Written/Digital: Texts, emails, Slack messages, or DMs with sexual content — on company platforms or personal ones tied to work relationships.
Quid Pro Quo: Implying or stating that your job, raise, or promotion depends on complying with sexual requests.
Gender-Based Hostility: Targeting someone because of their gender, even without sexual content — e.g., relentlessly undermining women or nonbinary employees.
What Your Employer is Required to Do About It
Your employer is obligated to address harassment. That means:
Taking all reasonable steps to prevent harassment before it starts
Investigating every complaint promptly and thoroughly
Taking immediate corrective action when harassment is found
Providing mandatory anti-harassment training every two years (2 hours for supervisors, 1 hour for all other employees)
Posting required notices in the workplace about your rights as an employee
If your employer knew about harassment and did nothing, or worse, retaliated against you for reporting it, their liability increases significantly. An employer cannot escape responsibility simply by claiming they didn’t know, if a reasonable employer should have known.
IGNORANCE IS NOT A DEFENSE if a reasonable employer should have known of the harassment, yours is still on the hook. |
Retaliation is its Own Violation
Retaliation for reporting harassment is independently illegal under FEHA and California Labor Code Section 1102.5, even if the underlying harassment claim doesn’t succeed. You have the right to complain in good faith without being punished for it.
Retaliation can look like a suddenly poor performance review, being pushed off desirable projects, demotion, reassignment to a worse shift, increased scrutiny of your work, or termination. Document anything that changes after you report.
What You Should Do:
1. Document in real time. Write down what happened, when, where, who was present, and what was said or done, as close to the incident as possible. Keep notes in a personal email or notebook outside of work systems.
2. Save everything. Texts, emails, voicemails, screenshots, anything that shows a pattern or contradicts a later “that never happened.” Save copies outside work accounts.
3. Report internally. Many FEHA claims require you to give your employer a chance to fix the problem. Report to HR or a supervisor above the harasser. Your report creates a paper trail and triggers your employer’s legal duty to investigate.
4. File with the California Civil Rights Department (CRD). Before you can sue, you generally need a CRD complaint and a “right to sue” notice. Under FEHA, you have 3 years from the date of the harassment to file, significantly longer than the federal window.
5. Talk to an employment attorney. Many California employment lawyers offer free consultations and work on contingency, meaning you pay nothing unless you win. Even one conversation can clarify your options.
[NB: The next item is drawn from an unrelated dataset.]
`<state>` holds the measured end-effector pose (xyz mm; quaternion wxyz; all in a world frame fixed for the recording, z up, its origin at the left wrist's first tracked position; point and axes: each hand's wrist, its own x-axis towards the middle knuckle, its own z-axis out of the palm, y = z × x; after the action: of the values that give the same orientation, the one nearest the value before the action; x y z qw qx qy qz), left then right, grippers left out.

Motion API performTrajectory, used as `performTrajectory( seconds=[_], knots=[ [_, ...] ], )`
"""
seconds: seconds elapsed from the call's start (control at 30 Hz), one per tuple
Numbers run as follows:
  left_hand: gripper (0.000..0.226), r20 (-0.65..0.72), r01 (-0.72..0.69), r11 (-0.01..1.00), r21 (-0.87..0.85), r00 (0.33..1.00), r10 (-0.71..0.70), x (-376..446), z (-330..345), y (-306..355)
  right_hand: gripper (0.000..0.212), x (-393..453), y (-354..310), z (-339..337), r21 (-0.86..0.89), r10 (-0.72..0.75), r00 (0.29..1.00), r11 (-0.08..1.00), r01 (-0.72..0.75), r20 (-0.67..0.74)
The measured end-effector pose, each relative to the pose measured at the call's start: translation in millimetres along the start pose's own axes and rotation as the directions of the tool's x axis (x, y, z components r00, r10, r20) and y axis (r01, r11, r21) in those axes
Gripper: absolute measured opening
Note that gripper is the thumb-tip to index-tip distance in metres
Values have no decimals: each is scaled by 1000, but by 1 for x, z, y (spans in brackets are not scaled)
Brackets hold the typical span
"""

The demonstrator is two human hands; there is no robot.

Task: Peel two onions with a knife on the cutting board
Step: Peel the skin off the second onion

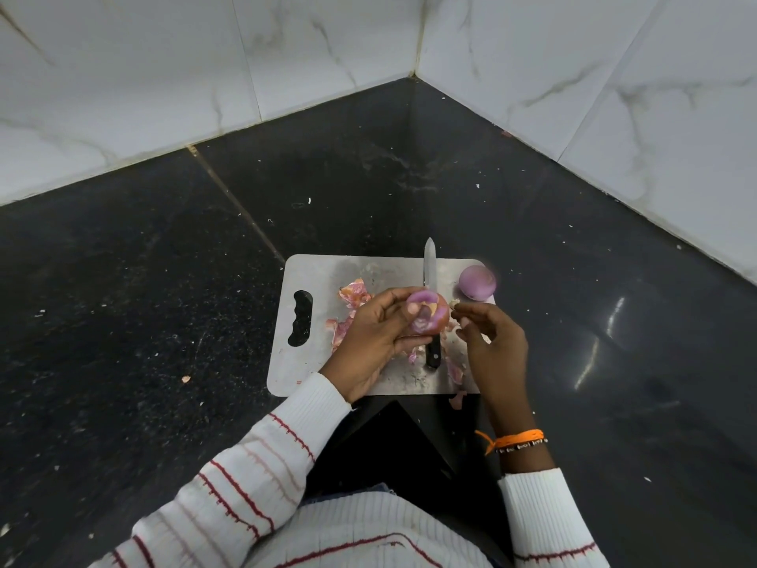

THE 3-YEAR WINDOW California gives you 3 years from the date of harassment to file a complaint with the CRD: longer than federal law. Don’t let the clock run without knowing it’s ticking. |
Remote Work and Harassment
A screen is not a shield. Harassment can happen over Zoom, Slack, test, or email. Unwelcome conduct that reaches you through any channel and creates a hostile work environment may constitute workplace harassment.
Th Bottom Line
Here’s what we want you to walk away knowing: you have more rights than you probably think. California has built one of the most protective frameworks for workers in the entire country: broader definitions, longer filing windows, mandatory training requirements, and employer liability that reaches well beyond the obvious cases.
You are not required to smile through it, rationalize it, or wait until it gets “bad enough” to matter. If something at work is making you feel unsafe, objectified, or diminished because of your gender or sex, that’s exactly what these laws exist to address.
Trust yourself. Document. And know that support exists.
Disclaimer: This blog post is for general informational purposes only and does not constitute legal advice. Employment law situations are highly fact-specific. If you believe you have experienced sexual harassment at work, consult a licensed California employment attorney or contact the California Civil Rights Department at calcivilrights.ca.gov.